Rudolph W. Giuliani, the former New York City mayor and President Trump’s personal and campaign lawyer, has tested positive for the coronavirus, Mr. Trump announced on Twitter on Sunday.
“@RudyGiuliani, by far the greatest mayor in the history of NYC, and who has been working tirelessly exposing the most corrupt election (by far!) in the history of the USA, has tested positive for the China Virus. Get better soon Rudy, we will carry on!!!” Mr. Trump wrote. It was unclear why Mr. Trump was the one announcing it.
Mr. Giuliani was at Georgetown University Medical Center, according to a person who was aware of his condition but not authorized to speak publicly. Mr. Giuliani, at age 76, is in the high-risk category for the virus.
Mr. Giuliani has repeatedly been exposed to the virus through contact with infected people, including during Mr. Trump’s preparation for his first debate against President-elect Joseph R. Biden Jr. in September, just before the president tested positive, as well as when he appeared with his son, Andrew, at a news conference at the Republican National Committee headquarters about two weeks ago. Andrew Giuliani, who works as an aide in the White House, said on Nov. 20 that he had tested positive, days after Donald Trump Jr. did.
Mr. Giuliani has been acting as the lead lawyer for Mr. Trump’s efforts to overthrow the results of the election. He has repeatedly claimed he has evidence of widespread fraud, but he has declined to submit that evidence in legal cases he has filed.
His infection is the latest in a string of outbreaks among those in the president’s orbit. Boris Epshteyn, a member of the Trump campaign legal team, tested positive late last month. The same day, Mr. Giuliani attended a meeting of Republican state lawmakers in Pennsylvania about allegations of voting irregularities. One of the lawmakers at that meeting was notified shortly after while at the White House that he had tested positive.
Mark Meadows, the president’s chief of staff, and at least eight others in the White House and Mr. Trump’s circle, tested positive in the days before and after Election Day.
Mr. Trump was hospitalized on Oct. 2 after contracting the coronavirus. Kayleigh McEnany, the president’s press secretary, Corey Lewandowski, a campaign adviser, and Ben Carson, the housing secretary, are among those in the president’s circle who have tested positive this fall.
Mr. Giuliani appeared on Fox News earlier on Sunday. Speaking with the host Maria Bartiromo via satellite, Mr. Giuliani repeated baseless claims about fraud in Georgia and Wisconsin on “Sunday Morning Futures.” When asked if he believed Mr. Trump still had a path to victory, he said, “We do.”
Trump lawyer Jenna Ellis exaggerates her experience and credentials.

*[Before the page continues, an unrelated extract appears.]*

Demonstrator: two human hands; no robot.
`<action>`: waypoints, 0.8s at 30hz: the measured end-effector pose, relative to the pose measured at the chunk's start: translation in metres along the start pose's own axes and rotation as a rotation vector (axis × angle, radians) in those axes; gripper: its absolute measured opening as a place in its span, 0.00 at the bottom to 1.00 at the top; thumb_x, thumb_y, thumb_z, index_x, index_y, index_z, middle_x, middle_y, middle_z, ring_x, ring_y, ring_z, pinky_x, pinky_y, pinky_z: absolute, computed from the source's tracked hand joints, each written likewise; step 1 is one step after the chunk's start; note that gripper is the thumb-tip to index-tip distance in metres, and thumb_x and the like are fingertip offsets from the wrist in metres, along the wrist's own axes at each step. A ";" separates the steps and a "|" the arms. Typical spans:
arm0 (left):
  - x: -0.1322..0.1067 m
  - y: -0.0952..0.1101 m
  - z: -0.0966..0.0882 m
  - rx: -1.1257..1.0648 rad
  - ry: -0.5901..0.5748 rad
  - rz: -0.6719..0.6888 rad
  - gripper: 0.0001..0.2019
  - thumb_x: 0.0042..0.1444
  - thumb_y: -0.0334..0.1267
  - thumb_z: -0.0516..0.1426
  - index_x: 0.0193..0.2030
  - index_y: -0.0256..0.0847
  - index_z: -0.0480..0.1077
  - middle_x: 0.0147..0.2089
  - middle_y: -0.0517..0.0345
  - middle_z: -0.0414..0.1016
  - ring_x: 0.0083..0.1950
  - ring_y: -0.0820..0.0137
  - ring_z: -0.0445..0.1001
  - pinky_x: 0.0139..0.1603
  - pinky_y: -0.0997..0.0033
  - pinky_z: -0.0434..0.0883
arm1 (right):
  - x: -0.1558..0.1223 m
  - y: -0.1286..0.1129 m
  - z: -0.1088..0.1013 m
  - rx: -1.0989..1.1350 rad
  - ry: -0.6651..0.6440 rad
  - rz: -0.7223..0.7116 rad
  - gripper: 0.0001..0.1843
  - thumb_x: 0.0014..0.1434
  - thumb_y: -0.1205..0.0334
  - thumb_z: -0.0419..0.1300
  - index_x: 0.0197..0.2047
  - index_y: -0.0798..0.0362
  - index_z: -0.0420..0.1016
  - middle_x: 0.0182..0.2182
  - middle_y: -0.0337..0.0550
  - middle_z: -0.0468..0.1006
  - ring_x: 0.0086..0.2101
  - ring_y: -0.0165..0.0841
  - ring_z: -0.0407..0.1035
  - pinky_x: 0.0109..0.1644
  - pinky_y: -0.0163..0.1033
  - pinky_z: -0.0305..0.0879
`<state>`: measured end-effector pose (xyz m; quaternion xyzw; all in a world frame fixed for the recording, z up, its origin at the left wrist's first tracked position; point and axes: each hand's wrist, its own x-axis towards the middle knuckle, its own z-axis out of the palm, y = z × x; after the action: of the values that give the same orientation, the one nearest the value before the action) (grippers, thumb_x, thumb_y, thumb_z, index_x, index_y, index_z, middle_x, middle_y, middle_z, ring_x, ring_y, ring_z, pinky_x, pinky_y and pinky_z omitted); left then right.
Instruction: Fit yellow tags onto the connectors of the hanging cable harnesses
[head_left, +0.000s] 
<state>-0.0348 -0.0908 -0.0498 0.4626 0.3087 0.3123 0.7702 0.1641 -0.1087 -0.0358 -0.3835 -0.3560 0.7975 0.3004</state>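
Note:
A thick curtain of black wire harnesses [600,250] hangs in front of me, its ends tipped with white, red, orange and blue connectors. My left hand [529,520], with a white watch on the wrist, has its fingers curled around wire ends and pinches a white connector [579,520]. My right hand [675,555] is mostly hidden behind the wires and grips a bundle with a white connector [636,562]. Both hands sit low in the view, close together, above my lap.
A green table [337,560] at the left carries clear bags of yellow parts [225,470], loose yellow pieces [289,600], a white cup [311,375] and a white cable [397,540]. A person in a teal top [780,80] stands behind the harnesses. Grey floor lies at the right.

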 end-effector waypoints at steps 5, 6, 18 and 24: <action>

“Ellis broke into the legal profession in 2012 as a deputy district attorney in Weld County, Colo., a largely rural area that would soon make headlines for a failed attempt to secede from the rest of the state because some residents resented the growing dominance of more liberal communities to the south like Denver. Ms. Ellis prosecuted crimes like theft and assault,” the Times reports. “A review of her professional history, as well as interviews with more than a half-dozen lawyers who have worked with her, show that Ms. Ellis, 36, is not the seasoned constitutional law expert she plays on TV. … Since she graduated law school in 2011, nothing in her record in the courtroom … shows any time spent litigating election law cases. …
“She has never appeared in federal district or circuit court … and does not appear to have played a major role in any cases beyond her criminal and civil work in Colorado. … The Trump campaign provided the name of one federal case in which it said Ms. Ellis had participated, in 2012, when she was a year out of law school. But her name is not among the lawyers listed in the decision, and the case was not heard in a regular federal court, but rather in an administrative tribunal. … Lawyers who worked with Ms. Ellis said that she was not the kind of attorney they believed would be particularly helpful to this or any president in these endeavors, given her background. … In 2015 she joined Colorado Christian University as an affiliate faculty member … Colorado Christian does not have a law school or a program in constitutional law. … Eventually she was made an assistant professor of legal studies — but never a ‘professor of constitutional law,’ which is how she identified herself in pieces for The Washington Examiner.”
“I’m the Cinderella story of the legal world,” Ellis told the Wall Street Journal.